Let's assume we have a finite measure $\nu$ on $(\mathbb R,\mathcal B(\mathbb R))$ (particulary I am interesting in the Lévy measure of a compound Poisson process), that means we have $\nu(\mathbb R)=\lambda<\infty$.
I am looking for an argument to justify the following operation (while $\mathcal F$ stands for the Fourier transform and $\nu^{*k}$ for the $k$-th convolution):
\begin{align} \exp\left(\mathcal F[\nu](u) \right)=&\sum_{k=0}^{\infty}\frac{1}{k!}\mathcal F^k[\nu](u) \tag1\\ =&\mathcal F\left( \sum_{k=0}^{\infty}\frac{1}{k!}\nu^{*k}\right)(u) \tag2\\ =& \mathcal F\left(e^{\nu} \right)(u) \tag3 \end{align} while $(1)$ seems justified - just by plugging in - I have problems with the second equality. $(3)$ should then just be understood in usual exponential way with the convention that $\nu^0\equiv \delta_0$. Ideas and references are highly welcomed.
I know that for example for $h_n,h\in L^2(\mathbb R)$ we have something similar like $$ \lVert h_n - h \rVert_{L^2(\mathbb R)} \to 0 \implies\lVert \mathcal Fh_n -\mathcal F h \rVert_{L^2(\mathbb R)}\to 0 $$
Addendum:
The Fourier transform of a finite measure $\nu$ on $\mathbb R$ is defined as $$ u\in \mathbb R:\mathcal F[\nu](u)=\int_{\mathbb R}e^{iux}\nu(dx) $$
Context:
Originally I was looking for a derivation of the following expression \begin{align} \mathcal{F}^{-1}[\frac1\varphi(-\bullet)]=\sum_{k=0}^{\infty}\frac{e^{\lambda}{(-1)}^k}{k!}\bar{\nu}^{* k} \end{align} with $\varphi$ being the characteristic function of the compound Poisson process and $\bar{\nu}(A):=\nu(-A)$.
It actually started out quite nice, I began to derive this from scratch, so first the characteristic function, then the reciprocal and then I ended up doing this hand-wavy argument above for which I actually have no justification.

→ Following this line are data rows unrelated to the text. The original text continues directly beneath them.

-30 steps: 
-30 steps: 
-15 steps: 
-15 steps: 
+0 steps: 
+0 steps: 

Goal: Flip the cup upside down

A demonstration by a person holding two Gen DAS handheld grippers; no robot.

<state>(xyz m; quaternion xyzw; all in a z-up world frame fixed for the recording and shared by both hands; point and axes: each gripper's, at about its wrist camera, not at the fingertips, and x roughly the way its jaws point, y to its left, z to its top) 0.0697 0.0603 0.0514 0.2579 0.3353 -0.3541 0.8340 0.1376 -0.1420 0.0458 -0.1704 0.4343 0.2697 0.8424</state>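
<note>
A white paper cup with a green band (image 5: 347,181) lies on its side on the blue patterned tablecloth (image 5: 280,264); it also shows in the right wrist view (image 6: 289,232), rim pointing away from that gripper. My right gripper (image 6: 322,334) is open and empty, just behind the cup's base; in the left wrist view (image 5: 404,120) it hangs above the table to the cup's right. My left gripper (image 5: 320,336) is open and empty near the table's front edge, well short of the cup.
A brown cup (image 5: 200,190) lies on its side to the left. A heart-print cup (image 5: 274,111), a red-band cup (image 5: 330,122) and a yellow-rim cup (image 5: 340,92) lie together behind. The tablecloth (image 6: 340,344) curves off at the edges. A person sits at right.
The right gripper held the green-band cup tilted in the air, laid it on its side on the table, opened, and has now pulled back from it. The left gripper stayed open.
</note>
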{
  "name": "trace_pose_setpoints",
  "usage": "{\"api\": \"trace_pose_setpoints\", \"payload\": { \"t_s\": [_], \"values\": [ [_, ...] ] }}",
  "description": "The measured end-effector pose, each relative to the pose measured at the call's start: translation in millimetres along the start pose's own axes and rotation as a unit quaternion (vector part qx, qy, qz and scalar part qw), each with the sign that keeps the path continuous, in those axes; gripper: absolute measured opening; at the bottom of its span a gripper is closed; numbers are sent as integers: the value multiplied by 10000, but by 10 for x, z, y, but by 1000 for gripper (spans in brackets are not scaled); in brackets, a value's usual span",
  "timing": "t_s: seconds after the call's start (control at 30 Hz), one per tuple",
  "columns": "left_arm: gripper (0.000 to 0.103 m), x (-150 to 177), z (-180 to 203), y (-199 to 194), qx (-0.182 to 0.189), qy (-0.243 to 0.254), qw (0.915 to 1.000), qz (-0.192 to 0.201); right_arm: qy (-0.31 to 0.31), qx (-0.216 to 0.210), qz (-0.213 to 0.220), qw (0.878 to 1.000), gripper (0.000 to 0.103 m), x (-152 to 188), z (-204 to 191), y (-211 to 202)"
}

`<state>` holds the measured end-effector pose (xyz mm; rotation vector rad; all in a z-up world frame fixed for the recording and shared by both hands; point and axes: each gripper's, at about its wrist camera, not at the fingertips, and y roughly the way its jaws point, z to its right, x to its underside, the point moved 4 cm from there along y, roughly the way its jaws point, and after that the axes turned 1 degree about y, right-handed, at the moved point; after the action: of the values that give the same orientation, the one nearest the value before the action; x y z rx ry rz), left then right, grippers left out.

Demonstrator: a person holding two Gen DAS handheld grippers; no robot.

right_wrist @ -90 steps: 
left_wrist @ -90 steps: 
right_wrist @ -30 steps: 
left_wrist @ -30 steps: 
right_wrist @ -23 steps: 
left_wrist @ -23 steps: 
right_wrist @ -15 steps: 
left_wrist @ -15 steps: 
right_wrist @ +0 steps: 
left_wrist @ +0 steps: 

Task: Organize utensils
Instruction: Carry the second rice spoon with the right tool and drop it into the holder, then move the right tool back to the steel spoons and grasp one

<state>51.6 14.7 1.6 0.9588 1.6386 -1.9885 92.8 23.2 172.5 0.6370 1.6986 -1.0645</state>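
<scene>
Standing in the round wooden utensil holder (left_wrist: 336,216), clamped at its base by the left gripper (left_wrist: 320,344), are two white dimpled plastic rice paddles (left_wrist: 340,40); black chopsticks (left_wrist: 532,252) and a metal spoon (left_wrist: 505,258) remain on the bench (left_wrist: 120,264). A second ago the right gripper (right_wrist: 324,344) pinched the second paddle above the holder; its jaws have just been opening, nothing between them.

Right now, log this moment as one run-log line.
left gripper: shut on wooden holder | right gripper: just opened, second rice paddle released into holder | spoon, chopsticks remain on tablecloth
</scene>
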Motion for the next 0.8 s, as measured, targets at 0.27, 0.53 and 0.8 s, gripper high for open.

In the underlying paper they mentioned actually a different method to derive expressions for $\displaystyle \mathcal{F}^{-1}[\frac1\varphi(-\bullet)]$ but I was wondering whether it would actually also work along the way I thought it might.
Once you know that the Fourier transform of a convolution is the pointwise product of the Fourier transforms of the factors,
$$\mathcal{F}[\mu \ast \nu](u) = \mathcal{F}[\mu](u)\cdot \mathcal{F}[\nu](u),$$
the second equality is just the linearity and continuity of the Fourier transform. By linearity, we have
$$\sum_{k = 0}^{N} \frac{1}{k!}\bigl(\mathcal{F}[\nu](u)\bigr)^k = \mathcal{F}\Biggl[\sum_{k = 0}^{N} \frac{1}{k!} \nu^{\ast k}\Biggr](u).$$
Since the exponential series
$$\sum_{k = 0}^{\infty} \frac{1}{k!} \nu^{\ast k}$$
converges in norm - it even converges absolutely because $\lVert \mu \ast \nu\rVert \leqslant \lVert\mu\rVert\cdot \lVert\nu\rVert$ - the continuity of the Fourier transform with respect to the norm on the space of finite measures yields the second equality.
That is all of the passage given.